Rivedendo nel film doumentario del Teatro dei Borgia il botteghino del teatro Abeliano di Bari, nel riconoscere alcune immagini dalla periferia barese, nell'osservare la prospettiva ampia del lungomare della città pugliese, talora battuta da raffiche di vento e ricordare quelle strade delle mie notti da studentessa, e la statale che affrontavo la mattina con una vecchia opel kadett, intrepida supplente di latino e greco nei licei di Corato e Terlizzi; nel riascoltare l’accento del nord della Puglia e il sacerdote e l'assistente sociale che con amore parlano di situazioni note, ma che riusciamo troppo facilmente a ignorare, ho rivissuto frammenti della Bari e della Puglia tra gli anni ’80 e ‘90: una regione circondata dal mare, il cui problema maggiore non erano supposte invasioni di stranieri, ma la droga e la prostituzione. 

Le ‘città dei miti’, comprese le città pugliesi, allora si presentavano sicuramente in altro modo rispetto ad oggi: l'Ilva non era ancora un mostro mitologico che ingoiava vite, o non se ne aveva del tutto la consapevolezza; la globalizzazione e l’omologazione agiva già, ma senza l’aiuto sostanziale di internet; la nave-rottame carica di albanesi doveva ancora cominciare il suo viaggio verso il porto di Bari e la vergogna dello stadio ironicamente detto della Vittoria: emarginazione, povertà, sviamento riempivano ugualmente le strade e in varie forme circolava la tendenza all’autodistruzione, la pulsione di morte, la svendita del corpo. Le città erano altro, voglio dire, in Puglia come altrove, ma i miti erano gli stessi.

Guardando  ora al lavoro  del Teatro dei Borgia, che ha le sue radici a Barletta, meglio comprendiamo in che senso i miti tragici greci siano arche-tipici: i miti attingono all’origine (arché) dell’esperienza dell’umano.
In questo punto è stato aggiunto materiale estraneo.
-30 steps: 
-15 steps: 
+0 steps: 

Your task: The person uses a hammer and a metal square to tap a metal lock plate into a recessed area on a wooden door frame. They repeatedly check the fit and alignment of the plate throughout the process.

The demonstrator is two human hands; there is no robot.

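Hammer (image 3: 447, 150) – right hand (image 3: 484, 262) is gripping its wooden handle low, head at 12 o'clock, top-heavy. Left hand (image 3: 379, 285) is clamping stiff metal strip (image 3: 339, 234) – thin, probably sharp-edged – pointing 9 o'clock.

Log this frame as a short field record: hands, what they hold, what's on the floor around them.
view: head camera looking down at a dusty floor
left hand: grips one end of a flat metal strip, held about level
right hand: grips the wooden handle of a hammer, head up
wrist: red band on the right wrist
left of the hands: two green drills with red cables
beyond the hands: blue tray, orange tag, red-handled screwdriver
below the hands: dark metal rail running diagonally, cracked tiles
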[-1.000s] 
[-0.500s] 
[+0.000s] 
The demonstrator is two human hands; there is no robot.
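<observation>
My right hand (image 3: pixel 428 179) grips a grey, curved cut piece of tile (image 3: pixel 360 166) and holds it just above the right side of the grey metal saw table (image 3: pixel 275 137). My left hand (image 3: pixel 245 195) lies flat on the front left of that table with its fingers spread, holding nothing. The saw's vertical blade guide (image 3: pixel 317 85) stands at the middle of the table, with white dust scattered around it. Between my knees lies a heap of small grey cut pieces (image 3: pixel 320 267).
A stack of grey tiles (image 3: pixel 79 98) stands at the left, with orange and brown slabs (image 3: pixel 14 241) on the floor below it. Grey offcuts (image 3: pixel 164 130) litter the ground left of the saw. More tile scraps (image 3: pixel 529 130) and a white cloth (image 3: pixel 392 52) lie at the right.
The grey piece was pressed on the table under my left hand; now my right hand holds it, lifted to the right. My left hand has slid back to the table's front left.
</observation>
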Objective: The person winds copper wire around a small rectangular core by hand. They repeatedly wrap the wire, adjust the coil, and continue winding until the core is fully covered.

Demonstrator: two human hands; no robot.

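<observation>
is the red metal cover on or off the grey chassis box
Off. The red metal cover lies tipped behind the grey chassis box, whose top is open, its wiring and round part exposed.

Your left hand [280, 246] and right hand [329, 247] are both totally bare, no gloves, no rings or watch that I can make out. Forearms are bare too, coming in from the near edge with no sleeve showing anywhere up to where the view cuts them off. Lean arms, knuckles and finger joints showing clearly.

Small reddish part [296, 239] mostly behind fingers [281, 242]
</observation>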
I miti tragici costituiscono archetipi e archivi (parola che etimologicamente si riconduce sempre ad arché) delle emozioni e dei sentimenti collettivi. Il teatro, a sua volta, rappresenta un archivio di questi archetipi emotivi e al teatro attingiamo alla ricerca dell’ ‘origine’ di ogni possibile rappresentazione dell’umano. Perciò il contenuto dei miti è spesso eccessivo, trasgressivo, va oltre ogni limite, oltre il pensabile, racconta vicende di arroganza e di esagerazione, di tentativo di superamento della condizione umana: perché la ricerca del mito non ne ignora nessun aspetto, anche quelli più spaesanti e inquietanti. 

Perciò il nostro avvicinarsi al teatro greco assomiglia allo scavo archeologico (parola che ancora si riconduce ad arché), perché il nostro scopo consiste nel riportare alla luce problemi antichi della condizione umana, e per antichi intendiamo che esistono da sempre, che sono iscritti cioè nella natura biologica stessa dell’uomo e nella sua memoria. Il teatro è dunque ricerca di un’origine, dell’origine, nella quale ritroviamo quel che siamo.

Perché proprio il teatro diventa strumento di questa ricerca? E perché il teatro tragico si basa su una terribile, ma indubitabile, norma estetica, per cui inevitabilmente si prova ‘piacere’ nell’assistere a disgrazie che ci sono vicine ma non ci riguardano in prima persona? Per dare sollievo catartico allo spettatore? Per spaventarlo? Per insegnargli qualcosa? Per provocarne l’attenzione, sì da diventare strumento di azione e partecipazione, e non puro ‘spettacolo’?  

Queste domande, a cui non certo qui si può tentare una risposta, sono essenziali per comprendere il fenomeno del teatro tragico, per capire cosa renda così attuale e contemporanea una forma letteraria, legata antropologicamente a contesti rituali che ci sono lontanissimi e incomprensibili (la parola ‘tragedia’, com’è noto, significa ‘canto del capro’ o ‘canto per il capro’).

La città dei miti del Teatro dei Borgia è teatro, teatro di parola, nel senso più tradizionale del termine; il richiamo ai miti antichi non è puramente esornativo, non si limita ad analogie tematiche, ma si basa su una conoscenza non superficiale dei testi che li tramandano.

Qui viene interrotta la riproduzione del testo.